• [Try it]: Output each entry verbatim.

[Data items]
□ □ □ □

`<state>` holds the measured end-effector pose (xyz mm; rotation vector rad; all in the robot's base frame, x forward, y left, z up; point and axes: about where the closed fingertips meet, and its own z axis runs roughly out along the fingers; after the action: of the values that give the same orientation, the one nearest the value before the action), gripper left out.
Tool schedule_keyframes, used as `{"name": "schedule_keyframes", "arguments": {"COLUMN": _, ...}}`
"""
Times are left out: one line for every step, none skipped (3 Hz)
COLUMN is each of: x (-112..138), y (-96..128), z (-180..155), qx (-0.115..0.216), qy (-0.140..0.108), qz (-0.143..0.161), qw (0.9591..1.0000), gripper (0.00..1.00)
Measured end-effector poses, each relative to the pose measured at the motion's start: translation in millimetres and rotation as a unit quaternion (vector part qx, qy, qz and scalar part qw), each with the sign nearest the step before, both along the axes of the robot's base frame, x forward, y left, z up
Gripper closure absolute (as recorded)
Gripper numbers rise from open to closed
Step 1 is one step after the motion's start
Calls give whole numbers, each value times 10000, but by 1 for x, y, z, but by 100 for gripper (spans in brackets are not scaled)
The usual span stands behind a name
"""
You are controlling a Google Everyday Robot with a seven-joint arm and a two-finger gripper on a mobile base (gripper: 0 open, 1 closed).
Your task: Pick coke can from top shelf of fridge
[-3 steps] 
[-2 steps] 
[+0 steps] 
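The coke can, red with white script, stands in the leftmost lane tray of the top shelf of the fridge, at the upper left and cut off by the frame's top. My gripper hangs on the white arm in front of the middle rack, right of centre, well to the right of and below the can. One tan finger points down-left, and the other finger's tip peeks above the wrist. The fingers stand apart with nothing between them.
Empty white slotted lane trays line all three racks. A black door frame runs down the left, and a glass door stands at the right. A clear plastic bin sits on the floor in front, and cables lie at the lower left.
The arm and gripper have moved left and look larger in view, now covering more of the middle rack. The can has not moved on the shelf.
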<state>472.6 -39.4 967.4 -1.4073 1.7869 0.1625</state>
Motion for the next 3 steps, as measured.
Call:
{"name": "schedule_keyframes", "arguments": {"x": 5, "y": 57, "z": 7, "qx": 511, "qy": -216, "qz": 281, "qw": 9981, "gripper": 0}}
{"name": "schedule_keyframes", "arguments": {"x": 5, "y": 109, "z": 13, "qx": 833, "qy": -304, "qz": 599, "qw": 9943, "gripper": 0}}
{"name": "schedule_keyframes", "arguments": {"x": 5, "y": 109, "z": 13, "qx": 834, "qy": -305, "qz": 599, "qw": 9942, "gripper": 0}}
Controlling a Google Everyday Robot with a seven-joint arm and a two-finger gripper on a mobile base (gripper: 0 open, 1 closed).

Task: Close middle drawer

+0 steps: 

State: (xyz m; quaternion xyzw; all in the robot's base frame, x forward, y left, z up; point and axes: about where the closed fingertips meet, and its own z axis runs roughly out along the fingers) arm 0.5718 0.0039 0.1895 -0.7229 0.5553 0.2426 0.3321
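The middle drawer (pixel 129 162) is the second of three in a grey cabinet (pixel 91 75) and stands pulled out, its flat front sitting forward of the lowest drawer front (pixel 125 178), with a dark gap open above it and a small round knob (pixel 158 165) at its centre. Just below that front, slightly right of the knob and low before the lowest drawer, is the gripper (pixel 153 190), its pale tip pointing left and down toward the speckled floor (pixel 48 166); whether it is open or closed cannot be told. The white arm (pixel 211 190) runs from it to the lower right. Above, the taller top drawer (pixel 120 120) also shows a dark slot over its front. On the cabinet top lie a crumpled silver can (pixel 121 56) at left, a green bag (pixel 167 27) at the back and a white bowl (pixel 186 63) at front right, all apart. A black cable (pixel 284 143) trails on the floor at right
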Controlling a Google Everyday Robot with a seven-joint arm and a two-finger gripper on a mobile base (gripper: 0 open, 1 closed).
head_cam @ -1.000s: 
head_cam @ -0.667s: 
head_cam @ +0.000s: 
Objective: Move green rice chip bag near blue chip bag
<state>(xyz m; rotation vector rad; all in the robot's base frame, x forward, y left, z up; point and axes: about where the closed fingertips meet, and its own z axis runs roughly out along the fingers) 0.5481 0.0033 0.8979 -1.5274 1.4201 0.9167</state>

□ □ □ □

• [Task result]:
`<state>` holds the measured end-effector pose (xyz mm; rotation vector rad; all in the robot's base frame, x forward, y left, z up; point and axes: about where the closed fingertips meet, and its own z axis runs roughly out along the fingers; after the action: of the values that give the same orientation, the one nearest the value before the action), gripper left out.
Tool schedule_keyframes, used as `{"name": "schedule_keyframes", "arguments": {"COLUMN": _, ...}}`
"""
Times are left out: one line for every step, none skipped (3 Hz)
COLUMN is each of: x (-112..138), y (-96..128), z (-180..155), qx (-0.115..0.216), qy (-0.140..0.108), qz (-0.143..0.161), qw (0.9591..1.0000), gripper (0.00..1.00)
Measured end-effector poses, each relative to the pose measured at the motion's start: translation in millimetres and rotation as a unit quaternion (vector part qx, qy, qz and scalar part qw), each with the sign nearest the step before, both along the axes of the robot's base frame, x forward, y left, z up
Gripper closure absolute (as recorded)
Gripper numbers rise from open to closed
Step 1 is one step after the motion's start
Calls give whole numbers, each value times 10000, but by 1 for x, y, z, but by 100 for gripper (spans in brackets are not scaled)
The usual span stands behind a name
"""
You are controlling a Google Everyday Robot with a seven-joint arm and a two-finger gripper on a mobile base (gripper: 0 open, 1 closed).
Your task: Pick coke can from top shelf of fridge
[-3 steps] 
[-2 steps] 
[+0 steps] 
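The coke can, red with white script, stands in the leftmost lane tray of the top shelf of the fridge, at the upper left and cut off by the frame's top. My gripper hangs on the white arm in front of the middle rack, right of centre, well to the right of and below the can. One tan finger points down-left, and the other finger's tip peeks above the wrist. The fingers stand apart with nothing between them.
Empty white slotted lane trays line all three racks. A black door frame runs down the left, and a glass door stands at the right. A clear plastic bin sits on the floor in front, and cables lie at the lower left.
The arm and gripper have moved left and look larger in view, now covering more of the middle rack. The can has not moved on the shelf.
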<state>472.6 -39.4 967.4 -1.4073 1.7869 0.1625</state>
Motion for the next 3 steps, as measured.
Call:
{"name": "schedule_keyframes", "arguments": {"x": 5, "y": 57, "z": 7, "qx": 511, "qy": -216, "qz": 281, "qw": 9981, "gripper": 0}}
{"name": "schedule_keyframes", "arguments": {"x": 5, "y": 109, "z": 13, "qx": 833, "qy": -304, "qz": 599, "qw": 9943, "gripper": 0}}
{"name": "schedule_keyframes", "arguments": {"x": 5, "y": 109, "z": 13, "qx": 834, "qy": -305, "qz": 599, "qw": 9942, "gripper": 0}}
Controlling a Google Everyday Robot with a seven-joint arm and a two-finger gripper on a mobile base (gripper: 0 open, 1 closed).

Task: Close middle drawer

+0 steps: 

State: (xyz m; quaternion xyzw; all in the robot's base frame, x forward, y left, z up; point and axes: about where the closed fingertips meet, and its own z axis runs roughly out along the fingers) arm 0.5718 0.0039 0.1895 -0.7229 0.5553 0.2426 0.3321
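The middle drawer (pixel 129 162) is the second of three in a grey cabinet (pixel 91 75) and stands pulled out, its flat front sitting forward of the lowest drawer front (pixel 125 178), with a dark gap open above it and a small round knob (pixel 158 165) at its centre. Just below that front, slightly right of the knob and low before the lowest drawer, is the gripper (pixel 153 190), its pale tip pointing left and down toward the speckled floor (pixel 48 166); whether it is open or closed cannot be told. The white arm (pixel 211 190) runs from it to the lower right. Above, the taller top drawer (pixel 120 120) also shows a dark slot over its front. On the cabinet top lie a crumpled silver can (pixel 121 56) at left, a green bag (pixel 167 27) at the back and a white bowl (pixel 186 63) at front right, all apart. A black cable (pixel 284 143) trails on the floor at right
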Controlling a Google Everyday Robot with a seven-joint arm and a two-finger gripper on a mobile base (gripper: 0 open, 1 closed).
head_cam @ -1.000s: 
head_cam @ -0.667s: 
head_cam @ +0.000s: 
Objective: Move green rice chip bag near blue chip bag
<state>(xyz m; rotation vector rad; all in the robot's base frame, x forward, y left, z up; point and axes: about where the closed fingertips meet, and its own z axis runs roughly out along the fingers) 0.5481 0.0033 0.8979 -1.5274 1.4201 0.9167</state>

The answer has been fully written out.